Le Président de la Chambre régionale d’Agriculture d’Occitanie, Denis Carretier et sa nouvelle directrice, Cécile Vaugelade, avaient convié des représentants de l’Etat, de la Région, des Agences de l’Eau, et du monde agricole régional, afin d’évoquer le problème crucial de la gestion de l’eau. L’objectif étant d’anticiper les conséquences dramatiques du changement climatique “pour le monde agricole, mais aussi pour tous les habitants de la région.”
Denis Carretier a tenu à rappeler en préambule que “le climat actuel et les projections à horizon 2050 sont alarmantes pour l’Occitanie” (source Météo France). Ainsi, sur la période d’avril à octobre 2022, on a enregistré un record de température moyenne ainsi qu’un record de déficit de précipitation avec – 42 % soit – 225 mm. “Avec +1,5°C de température moyenne à horizon 2050, avec des cumuls annuels de précipitations stables ou en légère baisses. Mais une accentuation des sécheresses estivales et des pluies intenses…”
Une nécessité pour renforcer la capacité de production
Ces conditions climatiques, auront (ont déjà !) des retombées directes sur l’agriculture et sur l’Occitanie, première région agricole de France, avec plus de 60.000 exploitations agricoles et 3 millions d’hectares (*). La diversité de ses paysages confère à la région une très grande variété de productions et pratiquement toutes les filières agricoles sont présentes sur le territoire…

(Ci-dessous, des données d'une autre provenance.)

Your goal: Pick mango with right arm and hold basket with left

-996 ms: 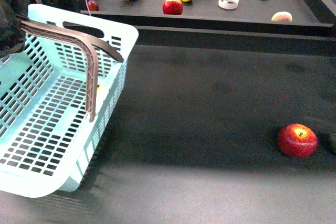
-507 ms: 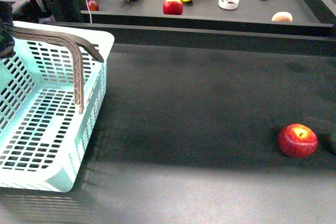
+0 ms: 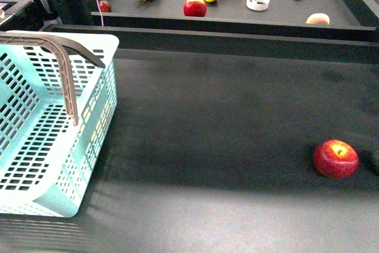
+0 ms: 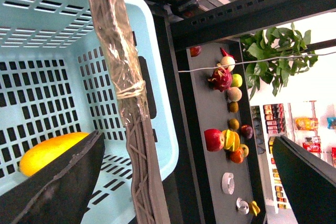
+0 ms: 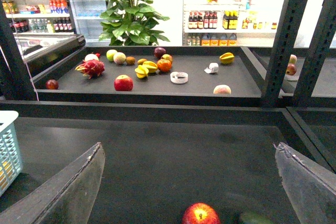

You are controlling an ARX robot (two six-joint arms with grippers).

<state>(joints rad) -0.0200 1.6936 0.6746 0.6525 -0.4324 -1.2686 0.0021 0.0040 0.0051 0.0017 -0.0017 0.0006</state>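
Mango [image 4: 50,153] already lying in basket [image 3: 95,42]. My left fingers [image 4: 58,182] spread wide astride handle [image 4: 123,93], gripping nothing. Right fingers [image 5: 73,187] released, empty, hovering above apple [image 5: 200,215].

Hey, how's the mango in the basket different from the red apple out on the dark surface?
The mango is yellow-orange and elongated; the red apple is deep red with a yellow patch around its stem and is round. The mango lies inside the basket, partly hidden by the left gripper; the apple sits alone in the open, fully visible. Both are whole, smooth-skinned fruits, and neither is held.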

Face à ce que semble préfigurer l’évolution climatique de 2022, la Chambre régioale d’Agriculture a élaboré un scénario pour “une agriculture productive et territorialisée.” Cette vision prospective prévoit “un renforcement de la capacité de production de l’agriculture régionale, pour répondre à l’ambition d’une “ferme occitane” forte sur le plan économique et social tout en mettant en œuvre des pratiques nouvelles pour répondre aux enjeux des transitions climatiques, énergétiques et agroécologiques.”
Les efforts entrepris ne suffiront pas
Denis Carretier a rappelé “les tensions extrêmes sur l’alimentation en eau potable des hommes et des animaux d’élevage, notamment dans les territoires de la région situés en tête de bassin.” Soulignant “les nouveaux besoins en eau, pour des cultures et des territoires qui nécessiteront un accès à l’eau afin de s’adapter à l’évolution du climat. Il s’agit d’envisager une “irrigation de résilience” pour sécuriser plus particulièrement les débuts et fins de cycle des cultures, mais aussi le développement de pratiques concourant au stockage du carbone dans les sols…”

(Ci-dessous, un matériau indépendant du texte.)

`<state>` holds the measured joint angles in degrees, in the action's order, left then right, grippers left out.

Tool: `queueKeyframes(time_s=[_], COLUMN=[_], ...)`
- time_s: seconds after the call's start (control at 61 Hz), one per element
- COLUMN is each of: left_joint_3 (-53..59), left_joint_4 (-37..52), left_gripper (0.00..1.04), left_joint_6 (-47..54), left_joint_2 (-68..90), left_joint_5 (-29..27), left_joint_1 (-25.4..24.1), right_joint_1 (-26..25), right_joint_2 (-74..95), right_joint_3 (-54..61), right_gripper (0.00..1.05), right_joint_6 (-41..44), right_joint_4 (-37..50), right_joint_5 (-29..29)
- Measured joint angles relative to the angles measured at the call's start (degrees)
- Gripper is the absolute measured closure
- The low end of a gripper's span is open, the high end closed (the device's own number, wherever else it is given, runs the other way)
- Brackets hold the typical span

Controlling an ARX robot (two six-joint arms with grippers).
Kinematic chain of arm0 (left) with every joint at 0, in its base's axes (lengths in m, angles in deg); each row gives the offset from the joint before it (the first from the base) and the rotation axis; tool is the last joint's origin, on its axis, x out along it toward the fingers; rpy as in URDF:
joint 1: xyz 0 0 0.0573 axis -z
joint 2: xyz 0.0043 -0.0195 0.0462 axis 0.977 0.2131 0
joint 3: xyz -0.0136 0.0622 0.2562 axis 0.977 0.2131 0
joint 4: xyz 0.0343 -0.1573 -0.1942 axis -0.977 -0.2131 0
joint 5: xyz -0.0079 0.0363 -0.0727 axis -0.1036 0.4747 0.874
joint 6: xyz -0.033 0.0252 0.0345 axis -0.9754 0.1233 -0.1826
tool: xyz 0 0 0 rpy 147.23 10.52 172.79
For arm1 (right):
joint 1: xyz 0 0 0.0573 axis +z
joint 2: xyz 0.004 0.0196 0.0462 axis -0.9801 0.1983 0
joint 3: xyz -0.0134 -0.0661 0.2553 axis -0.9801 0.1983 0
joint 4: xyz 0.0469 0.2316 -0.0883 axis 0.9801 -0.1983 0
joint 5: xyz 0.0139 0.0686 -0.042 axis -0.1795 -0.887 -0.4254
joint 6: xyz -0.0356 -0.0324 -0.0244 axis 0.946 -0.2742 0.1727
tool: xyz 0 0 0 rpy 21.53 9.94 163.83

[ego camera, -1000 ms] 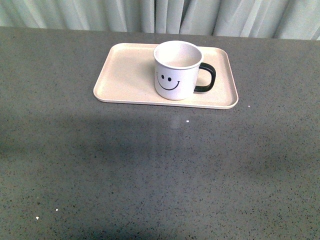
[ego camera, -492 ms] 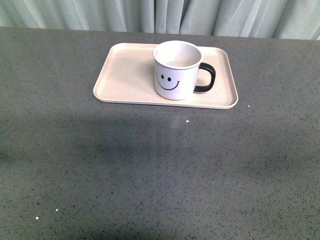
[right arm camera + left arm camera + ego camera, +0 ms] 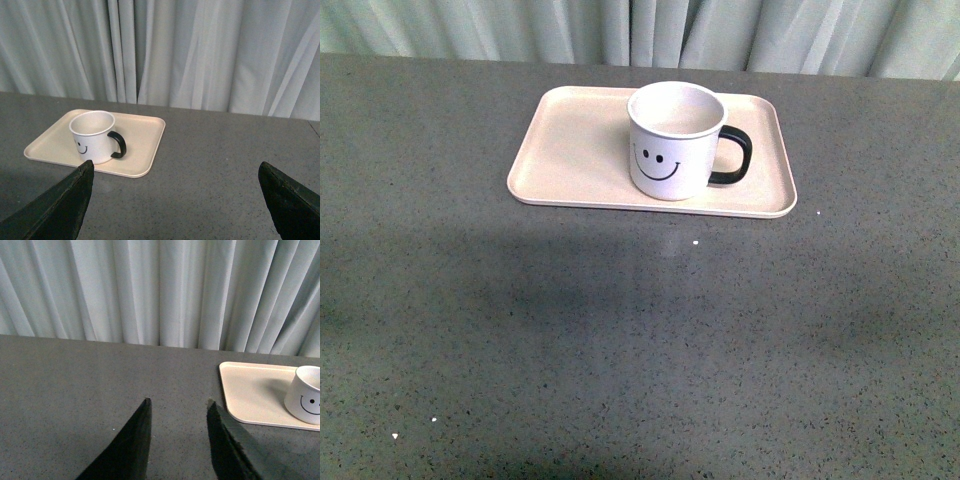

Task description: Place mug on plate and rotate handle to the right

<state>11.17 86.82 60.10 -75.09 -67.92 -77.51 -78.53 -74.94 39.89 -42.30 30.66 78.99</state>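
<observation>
The white mug (image 3: 670, 145) with a black smiley face stands upright on the pale pink-beige plate (image 3: 570, 150), right of its middle. Its black handle (image 3: 735, 157) points to the right. Neither arm shows in the front view. My left gripper (image 3: 177, 407) is open and empty over the bare table, with the plate (image 3: 250, 392) and mug (image 3: 306, 401) well off to one side. My right gripper (image 3: 175, 170) is wide open and empty, back from the plate (image 3: 145, 137) and mug (image 3: 93, 136), whose handle (image 3: 119, 145) shows clearly.
The grey speckled table (image 3: 640, 340) stretches all around the plate. Pale curtains (image 3: 640, 30) hang behind the table's far edge.
</observation>
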Motion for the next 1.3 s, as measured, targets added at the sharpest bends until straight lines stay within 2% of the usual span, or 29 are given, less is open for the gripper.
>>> queueKeyframes(time_s=[0.049, 0.082, 0.115, 0.131, 0.148, 0.18, 0.23, 0.328, 0.443, 0.607, 0.803, 1.0, 1.295], left_joint_3=[0.0, 0.0, 0.0, 0.0, 0.0, 0.0, 0.0, 0.0, 0.0, 0.0, 0.0, 0.0, 0.0], left_joint_4=[0.0, 0.0, 0.0, 0.0, 0.0, 0.0, 0.0, 0.0, 0.0, 0.0, 0.0, 0.0, 0.0], left_gripper=[0.57, 0.51, 0.46, 0.42, 0.39, 0.33, 0.23, 0.08, 0.09, 0.09, 0.09, 0.09, 0.09], left_joint_6=[0.0, 0.0, 0.0, 0.0, 0.0, 0.0, 0.0, 0.0, 0.0, 0.0, 0.0, 0.0, 0.0], left_joint_2=[0.0, 0.0, 0.0, 0.0, 0.0, 0.0, 0.0, 0.0, 0.0, 0.0, 0.0, 0.0, 0.0], left_joint_5=[0.0, 0.0, -0.1, 0.0, 0.0, 0.0, 0.0, 0.0, 0.0, 0.0, 0.0, 0.0, 0.0], left_joint_1=[0.0, 0.0, 0.0, 0.0, 0.0, 0.0, 0.0, 0.0, 0.0, 0.0, 0.0, 0.0, 0.0], right_joint_1=[-0.2, -1.9, -5.5, -6.5, -8.5, -11.7, -14.5, -15.2, -11.2, -2.4, 4.9, 7.4, 8.7], right_joint_2=[0.4, 3.0, 9.9, 12.1, 16.8, 25.6, 35.5, 51.2, 69.9, 90.5, 106.6, 116.8, 122.5], right_joint_3=[-0.2, -2.2, -6.3, -7.3, -9.4, -13.1, -18.1, -27.8, -39.8, -56.8, -73.9, -84.8, -90.4], right_gripper=[0.09, 0.09, 0.09, 0.09, 0.09, 0.09, 0.09, 0.09, 0.09, 0.09, 0.09, 0.09, 0.09], right_joint_6=[0.1, 0.9, 2.6, 3.1, 4.0, 5.3, 6.0, 6.7, 7.5, 7.9, 8.0, 7.2, 6.3], right_joint_4=[-0.4, -5.5, -13.3, -14.8, -16.0, -14.8, -10.0, -2.0, 0.0, -5.4, -12.3, -16.2, -19.2], right_joint_5=[-0.8, -5.1, -14.0, -14.8, -18.8, -22.1, -22.3, -21.6, -18.3, -15.8, -12.9, -9.4, -8.7])
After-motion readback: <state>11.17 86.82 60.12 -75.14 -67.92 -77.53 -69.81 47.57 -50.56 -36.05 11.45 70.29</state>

“Les innovations mises en œuvre par les agriculteurs, depuis une quinzaine d’années, sur leurs pratiques d’irrigation conduisant à des économies d’eau significatives”, affirmee-t-il. Mais s’il convient de poursuivre les efforts entrepris, “les économies d’eau seront loin d’être suffisantes pour satisfaire les nouveaux besoins d’accès à l’eau face au changement climatique”, reconnait-il.
Une première liste de 140 projets hydrauliques
La Chambre régionale d’Agriculture d’Occitanie a répertorié une première liste de 140 projets hydrauliques structurants ou individuels, “qui devront être étudiés au cas par cas.” Et propose “de mettre en place, dès janvier 2023, une cellule opérationnelle de suivi des projets de mobilisation de la ressource en eau et d’identification des points de blocage…”

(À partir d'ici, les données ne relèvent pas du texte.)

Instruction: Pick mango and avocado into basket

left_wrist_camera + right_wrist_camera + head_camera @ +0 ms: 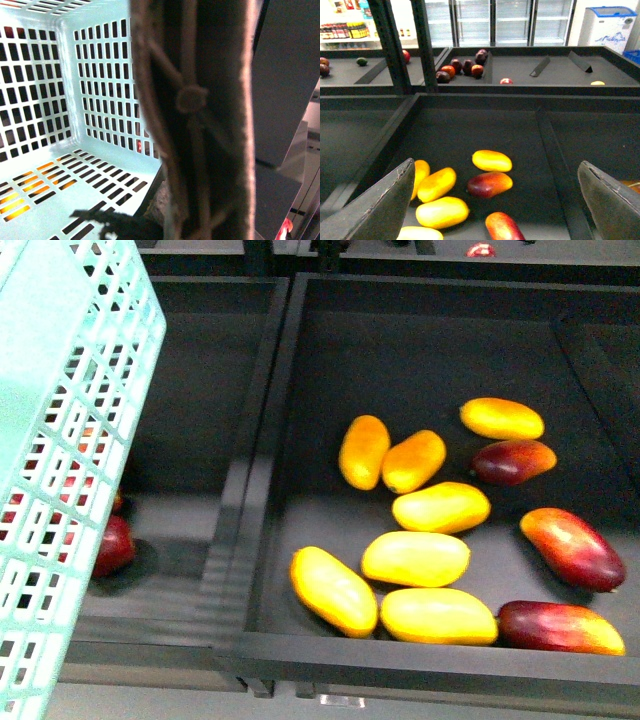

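Observation:
Several yellow mangoes lie in a black bin (300, 370); one mango (415, 558) is in the middle near the front, and another mango (491, 160) shows in the right wrist view. Red-skinned mangoes (571, 548) lie at the bin's right. The teal basket (70, 440) hangs raised at the far left. My left gripper is shut on its grey-brown handle (200, 125); its fingers are hidden. The basket floor (65, 200) is bare. My right gripper (495, 165) is open above the mangoes. A small dark green fruit (362, 61), perhaps the avocado, lies in a far bin.
A black divider wall (255, 470) separates the mango bin from a left bin holding red fruit (115, 545) behind the basket. A slanted divider (600, 380) crosses the right end. Farther bins hold red and dark fruit (465, 67). Glass-door fridges stand behind.

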`<state>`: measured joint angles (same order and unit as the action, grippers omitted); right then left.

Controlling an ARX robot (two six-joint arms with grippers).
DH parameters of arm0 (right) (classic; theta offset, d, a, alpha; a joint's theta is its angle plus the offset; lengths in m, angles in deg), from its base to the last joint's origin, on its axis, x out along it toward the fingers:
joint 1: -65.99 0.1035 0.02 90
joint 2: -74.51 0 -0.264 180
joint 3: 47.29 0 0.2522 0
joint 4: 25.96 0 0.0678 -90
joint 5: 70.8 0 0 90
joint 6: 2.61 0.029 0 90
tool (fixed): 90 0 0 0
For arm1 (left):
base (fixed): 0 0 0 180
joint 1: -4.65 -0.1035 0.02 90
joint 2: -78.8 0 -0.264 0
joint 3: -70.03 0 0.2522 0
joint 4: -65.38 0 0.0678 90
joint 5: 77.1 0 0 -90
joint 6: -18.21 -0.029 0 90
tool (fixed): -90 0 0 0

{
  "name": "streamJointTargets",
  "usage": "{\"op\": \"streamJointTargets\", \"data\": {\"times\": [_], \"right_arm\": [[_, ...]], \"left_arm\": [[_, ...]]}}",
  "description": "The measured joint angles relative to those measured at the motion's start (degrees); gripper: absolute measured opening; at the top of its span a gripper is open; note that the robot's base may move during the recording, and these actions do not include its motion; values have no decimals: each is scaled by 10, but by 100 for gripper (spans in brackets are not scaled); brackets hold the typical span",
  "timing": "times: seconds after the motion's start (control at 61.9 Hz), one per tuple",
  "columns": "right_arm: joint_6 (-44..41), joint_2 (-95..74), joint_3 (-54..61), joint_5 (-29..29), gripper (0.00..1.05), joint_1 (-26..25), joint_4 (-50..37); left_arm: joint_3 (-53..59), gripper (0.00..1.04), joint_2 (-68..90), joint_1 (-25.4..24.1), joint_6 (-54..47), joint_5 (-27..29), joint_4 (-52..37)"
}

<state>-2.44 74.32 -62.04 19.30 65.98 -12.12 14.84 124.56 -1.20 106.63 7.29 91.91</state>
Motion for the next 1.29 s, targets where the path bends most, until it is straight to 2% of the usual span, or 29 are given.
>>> {"op": "streamJointTargets", "data": {"times": [0.711, 0.872, 1.131, 1.163, 1.228, 1.292], "right_arm": [[0, 0, 0, -3, 96, 0, 0], [0, 0, 0, -5, 96, 0, 0], [0, 0, 0, -3, 96, 0, 0], [0, 0, 0, -3, 96, 0, 0], [0, 0, 0, -2, 96, 0, 0], [0, 0, 0, -2, 96, 0, 0]], "left_arm": [[-1, 4, 1, 0, -3, 2, 0], [-1, 4, 0, -5, -12, 22, 0], [-1, 4, 0, -2, -4, -7, 1], [-9, 4, 6, -5, -18, -20, 23], [-67, 4, 42, -9, -105, -64, 143], [-118, 4, 87, 5, -228, -87, 222]]}}
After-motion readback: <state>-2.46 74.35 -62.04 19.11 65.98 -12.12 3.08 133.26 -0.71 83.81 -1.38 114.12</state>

Cette cellule opérationnelle devrait, notamment, “identifier les secteurs en déficit structurel (système Neste, Bassin de l’Aude, Amont du Tarn, Garonne, …) pour lesquels la création d’ouvrages de grande hydraulique, à vocation multi-usages, est à envisager.” Et la CRAO de juger qu’il est “indispensable de relancer la démarche en vue de réaliser l’ouvrage (polémique, NDLR **) de Charlas à vocation multi-usage afin de sécuriser le bassin de la Garonne, en comparaison à l’ouvrage Salagou dans l’Hérault…”
Des opinions divergentes…
On ne peut que se féliciter de cette prise en compte active de la question essetielle de la ressource en eau. Mais on constate également que ce sujet est loin de faire consensus, quant aux solutions à y apporter.
Ainsi, FNE Midi-Pyrénées (Fédération régionale des associations de protection de la nature et de l’environnement) souligne rcemment dans un communiqué qu’il est “fondamental de permettre la restauration des milieux aquatiques et humides et du cycle de l’eau (…) impératif de garder le cap de la sortie des pesticides d’ici 2030 et un ensemble de pratiques en faveur de la résilience des sols vivants, essentiels, avec une végétation en bonne santé, pour retenir l’eau dans nos territoires…”
Et sa présidente, Cécile Argentin, rappelle l’urgence à aller “vers de nouvelles démarches intégrées, prenant en compte, les différents aspects de l’unicité du cycle de l’eau.”
Les récentes polémiques (et actions violentes) autour des “bassines d’eau” montrent à quel point le sujet est sensible. Chaque camp semble aujourd’hui vouloir camper sur sa rive, alors qu’il est sans doute nécessaire de lancer “un pont sur l’eau trouble”…
Philippe MOURET
(*) Les secteurs agricole et agroalimentaire jouent un rôle majeur dans l’économie régionale, en particulier pour les zones rurales. deuxième secteur exportateur, il contribue largement au chiffre d’affaires régional et constitue un des principaux employeurs avec 157 700 emplois en 2018. Les industries agro-alimentaires occupent notamment une place de premier plan avec 19% des effectifs industriels de la région et près de 8.000 entreprises.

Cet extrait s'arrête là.